意識が遠のく中、誰かの声が聞こえた気がした。
『――ずっと、待っていたよ』
『――お帰りなさい、僕たちの主様』
◇
次に目を開けたとき、私は見知らぬ天井を見上げていた。埃っぽいけれど、どこか温かい木の匂い。古い油と、かすかな蜂蜜の残り香。
「気がついた? 主様」
すぐ隣で、とろけるような甘い声がした。
慌てて飛び起きると、そこは古びた人形店のカウンターの中だった。
そして私の目の前には、二人の少年がいた。
一人は、蜂蜜色の髪をふわふわとさせた、おっとりした雰囲気の美少年。もう一人は、焦がしキャラメル色の髪に銀縁の眼鏡をかけた、知的な佇まいの美少年。二人とも、どこか見覚えのある愛らしい顔立ちをしている。
「……ウル? アル……なの?」
私が震える声で呼ぶと、二人の少年は顔を見合わせ、同時に私の前に跪いた。そして左右の手をそれぞれ恭しく取り、その甲に誓いのキスを落とす。
「はい、主様。あなたの、ウルです」
「アルです。百年の間、この店でずっとあなたをお待ちしておりました」
驚きで声が出ない。私の大切なテディベアが、人間になって目の前にいる? ここが、叔父のお店……?

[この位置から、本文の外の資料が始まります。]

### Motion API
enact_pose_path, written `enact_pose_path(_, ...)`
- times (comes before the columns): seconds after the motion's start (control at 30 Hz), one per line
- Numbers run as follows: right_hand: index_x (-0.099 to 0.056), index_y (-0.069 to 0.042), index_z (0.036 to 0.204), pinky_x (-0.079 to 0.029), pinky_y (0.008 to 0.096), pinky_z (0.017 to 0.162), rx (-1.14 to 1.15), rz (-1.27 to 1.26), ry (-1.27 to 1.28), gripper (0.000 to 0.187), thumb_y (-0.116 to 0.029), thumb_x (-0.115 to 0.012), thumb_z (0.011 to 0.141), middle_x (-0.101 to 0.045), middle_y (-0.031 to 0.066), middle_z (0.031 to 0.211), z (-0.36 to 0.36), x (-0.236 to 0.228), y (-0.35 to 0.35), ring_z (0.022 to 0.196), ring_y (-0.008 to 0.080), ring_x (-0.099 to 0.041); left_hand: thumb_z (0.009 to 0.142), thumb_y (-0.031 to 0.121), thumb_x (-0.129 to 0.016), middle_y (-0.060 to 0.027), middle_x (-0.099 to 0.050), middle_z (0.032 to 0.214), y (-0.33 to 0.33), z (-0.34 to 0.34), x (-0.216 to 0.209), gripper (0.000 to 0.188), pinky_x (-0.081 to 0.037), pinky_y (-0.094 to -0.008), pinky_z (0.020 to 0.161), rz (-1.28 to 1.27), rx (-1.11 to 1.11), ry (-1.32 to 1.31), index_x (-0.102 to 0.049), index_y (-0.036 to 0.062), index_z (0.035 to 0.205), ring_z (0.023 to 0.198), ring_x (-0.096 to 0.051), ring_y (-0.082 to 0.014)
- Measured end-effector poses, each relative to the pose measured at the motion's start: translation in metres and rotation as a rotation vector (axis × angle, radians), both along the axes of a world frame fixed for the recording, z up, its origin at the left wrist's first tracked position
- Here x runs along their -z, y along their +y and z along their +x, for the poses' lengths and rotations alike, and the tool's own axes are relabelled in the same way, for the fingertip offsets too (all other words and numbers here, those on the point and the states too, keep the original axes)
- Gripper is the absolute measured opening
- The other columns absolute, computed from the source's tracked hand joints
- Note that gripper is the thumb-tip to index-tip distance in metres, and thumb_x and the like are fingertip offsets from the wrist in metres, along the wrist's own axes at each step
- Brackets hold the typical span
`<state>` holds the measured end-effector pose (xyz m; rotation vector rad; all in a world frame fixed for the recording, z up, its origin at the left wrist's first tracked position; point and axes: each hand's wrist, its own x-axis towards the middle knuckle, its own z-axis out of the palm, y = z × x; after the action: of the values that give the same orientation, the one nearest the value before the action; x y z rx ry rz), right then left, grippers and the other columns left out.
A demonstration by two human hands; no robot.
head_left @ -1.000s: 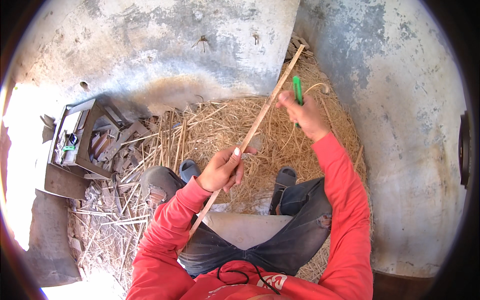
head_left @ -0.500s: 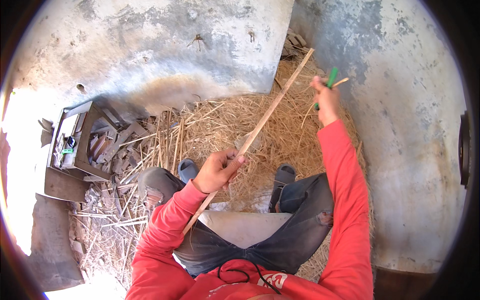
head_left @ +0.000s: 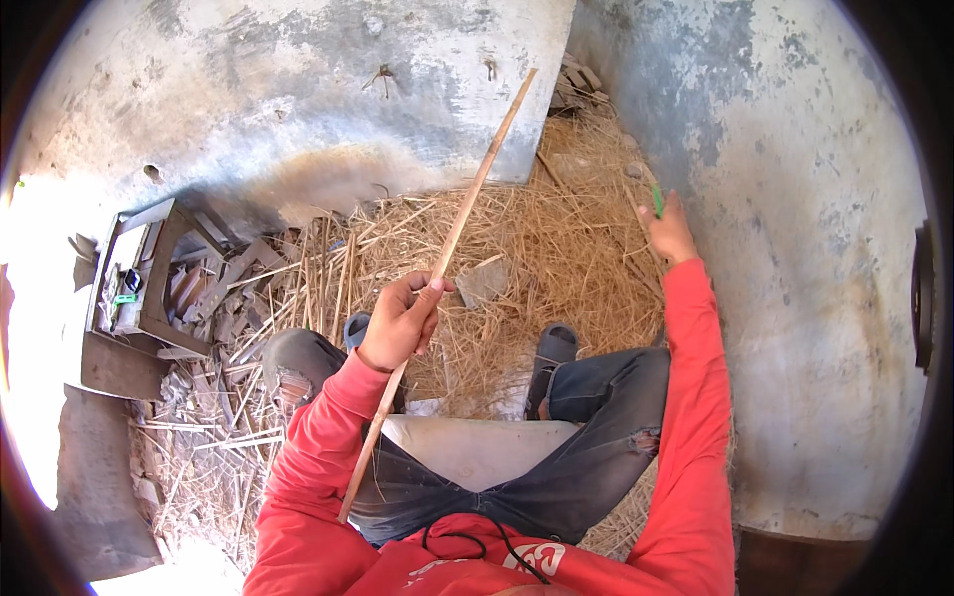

混乱する私を置き去りにして、店の扉が乱暴に蹴破られた。
「おい、死に損ないの人形ども! ジョンが消えてもう一年だ。この店は今日から俺様の資材置き場にする。さっさと立ち退きやがれ!」
現れたのは、下品な笑みを浮かべた脂ぎった男と、その後ろに控える巨大な鋼鉄の人形だった。
「主様、下がっていて。……こんなゴミ、僕がすぐ綿にしてあげるから」
ウルが、それまでの穏やかな表情を一変させ、冷酷な光を瞳に宿して立ち上がる。アルもまた、静かに袖を捲り上げた。
けれど、男が連れている鋼鉄の人形から放たれる嫌な気配に、二人の動きがわずかに鈍る。
(……あれは、人形じゃない。あんなにボロボロで、泣いているみたいに見えるのに、無理やり動かされてる……!)
その瞬間。私の手の中にある銀の針が、再び熱を持った。
視界が切り替わる。敵の人形の壊れかけた術式と、ほつれた魔力の糸が――私には、はっきりと「見えて」しまった。
「……ウル、アル。止まって」
私は震える足で、男と鋼鉄の人形の前に踏み出した。
「はあ? なんだお前。ただの人間か?」
「ただの人間じゃありません。私は――」
私は銀の針を構え、真っ直ぐに人形を見据えた。